(Records from a collection)

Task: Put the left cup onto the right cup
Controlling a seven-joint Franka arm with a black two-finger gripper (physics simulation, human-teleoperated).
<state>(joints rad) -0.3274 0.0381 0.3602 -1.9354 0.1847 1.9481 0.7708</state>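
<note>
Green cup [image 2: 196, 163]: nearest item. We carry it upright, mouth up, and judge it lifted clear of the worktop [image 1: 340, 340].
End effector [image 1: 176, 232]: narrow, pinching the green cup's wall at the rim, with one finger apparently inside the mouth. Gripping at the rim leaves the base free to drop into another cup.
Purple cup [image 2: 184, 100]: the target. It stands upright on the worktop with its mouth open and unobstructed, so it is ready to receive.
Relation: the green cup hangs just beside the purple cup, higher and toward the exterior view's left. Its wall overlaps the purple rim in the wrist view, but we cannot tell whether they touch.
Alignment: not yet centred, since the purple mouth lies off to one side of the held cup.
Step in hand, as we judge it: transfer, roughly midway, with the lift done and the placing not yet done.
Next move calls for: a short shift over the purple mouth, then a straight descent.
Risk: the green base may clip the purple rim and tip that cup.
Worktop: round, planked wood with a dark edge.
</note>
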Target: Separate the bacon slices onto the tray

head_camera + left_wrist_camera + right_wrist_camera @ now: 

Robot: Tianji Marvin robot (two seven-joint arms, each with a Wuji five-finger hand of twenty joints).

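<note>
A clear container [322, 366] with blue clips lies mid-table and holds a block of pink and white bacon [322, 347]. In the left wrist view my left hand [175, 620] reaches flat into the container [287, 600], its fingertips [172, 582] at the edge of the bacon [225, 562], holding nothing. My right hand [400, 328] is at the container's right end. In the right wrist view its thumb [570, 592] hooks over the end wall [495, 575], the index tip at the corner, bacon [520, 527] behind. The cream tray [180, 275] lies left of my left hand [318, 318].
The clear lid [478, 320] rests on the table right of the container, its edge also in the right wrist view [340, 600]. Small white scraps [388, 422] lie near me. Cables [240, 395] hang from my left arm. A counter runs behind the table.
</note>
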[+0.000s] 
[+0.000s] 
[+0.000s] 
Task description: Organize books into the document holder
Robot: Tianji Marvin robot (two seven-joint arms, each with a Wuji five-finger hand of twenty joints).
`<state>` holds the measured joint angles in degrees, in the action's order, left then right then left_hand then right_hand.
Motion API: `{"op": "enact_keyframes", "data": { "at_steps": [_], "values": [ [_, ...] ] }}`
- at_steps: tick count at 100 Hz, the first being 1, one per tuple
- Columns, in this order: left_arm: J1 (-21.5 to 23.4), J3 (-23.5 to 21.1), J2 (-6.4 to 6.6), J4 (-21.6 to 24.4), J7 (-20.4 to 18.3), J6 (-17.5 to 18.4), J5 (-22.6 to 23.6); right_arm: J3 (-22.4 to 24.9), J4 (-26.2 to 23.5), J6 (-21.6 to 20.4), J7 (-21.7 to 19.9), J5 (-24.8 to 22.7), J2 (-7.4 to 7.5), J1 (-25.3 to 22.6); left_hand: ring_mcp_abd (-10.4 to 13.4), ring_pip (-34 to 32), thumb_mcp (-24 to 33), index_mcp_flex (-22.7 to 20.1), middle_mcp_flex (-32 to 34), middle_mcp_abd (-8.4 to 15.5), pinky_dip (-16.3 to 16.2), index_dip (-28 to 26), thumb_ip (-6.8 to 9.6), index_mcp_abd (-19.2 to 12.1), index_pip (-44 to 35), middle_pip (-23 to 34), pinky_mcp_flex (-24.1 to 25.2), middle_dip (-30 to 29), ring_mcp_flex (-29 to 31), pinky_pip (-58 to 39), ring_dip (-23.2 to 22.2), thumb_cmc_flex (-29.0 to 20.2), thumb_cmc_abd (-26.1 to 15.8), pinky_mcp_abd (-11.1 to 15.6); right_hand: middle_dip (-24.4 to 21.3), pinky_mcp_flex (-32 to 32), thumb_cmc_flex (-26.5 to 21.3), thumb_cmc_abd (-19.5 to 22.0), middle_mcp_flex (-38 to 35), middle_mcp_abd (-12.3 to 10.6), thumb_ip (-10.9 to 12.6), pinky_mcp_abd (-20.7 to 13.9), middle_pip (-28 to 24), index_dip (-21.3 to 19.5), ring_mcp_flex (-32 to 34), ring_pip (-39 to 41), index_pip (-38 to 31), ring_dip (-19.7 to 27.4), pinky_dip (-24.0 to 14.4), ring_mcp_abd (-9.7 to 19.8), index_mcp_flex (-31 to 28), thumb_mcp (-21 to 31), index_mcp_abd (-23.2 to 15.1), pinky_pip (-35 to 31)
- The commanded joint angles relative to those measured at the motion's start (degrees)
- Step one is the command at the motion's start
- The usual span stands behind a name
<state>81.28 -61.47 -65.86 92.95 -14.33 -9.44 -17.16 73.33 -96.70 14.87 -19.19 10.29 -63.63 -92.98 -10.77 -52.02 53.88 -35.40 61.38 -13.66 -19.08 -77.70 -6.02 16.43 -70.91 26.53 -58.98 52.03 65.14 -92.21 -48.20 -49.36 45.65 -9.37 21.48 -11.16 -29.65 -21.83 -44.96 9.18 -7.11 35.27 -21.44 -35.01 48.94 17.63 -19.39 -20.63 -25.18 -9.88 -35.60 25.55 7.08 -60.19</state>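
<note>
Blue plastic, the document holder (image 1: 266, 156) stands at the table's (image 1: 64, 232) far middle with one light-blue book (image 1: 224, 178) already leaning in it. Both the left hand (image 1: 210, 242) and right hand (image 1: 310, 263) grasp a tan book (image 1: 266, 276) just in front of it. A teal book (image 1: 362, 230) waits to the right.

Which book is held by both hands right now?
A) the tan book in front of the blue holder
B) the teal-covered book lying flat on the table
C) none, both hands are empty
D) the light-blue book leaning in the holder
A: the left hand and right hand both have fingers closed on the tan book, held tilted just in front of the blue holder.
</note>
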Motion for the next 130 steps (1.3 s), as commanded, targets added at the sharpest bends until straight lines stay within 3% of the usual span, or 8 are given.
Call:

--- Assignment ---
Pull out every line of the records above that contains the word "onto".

--- Answer for the task ---
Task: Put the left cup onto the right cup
Target: Separate the bacon slices onto the tray

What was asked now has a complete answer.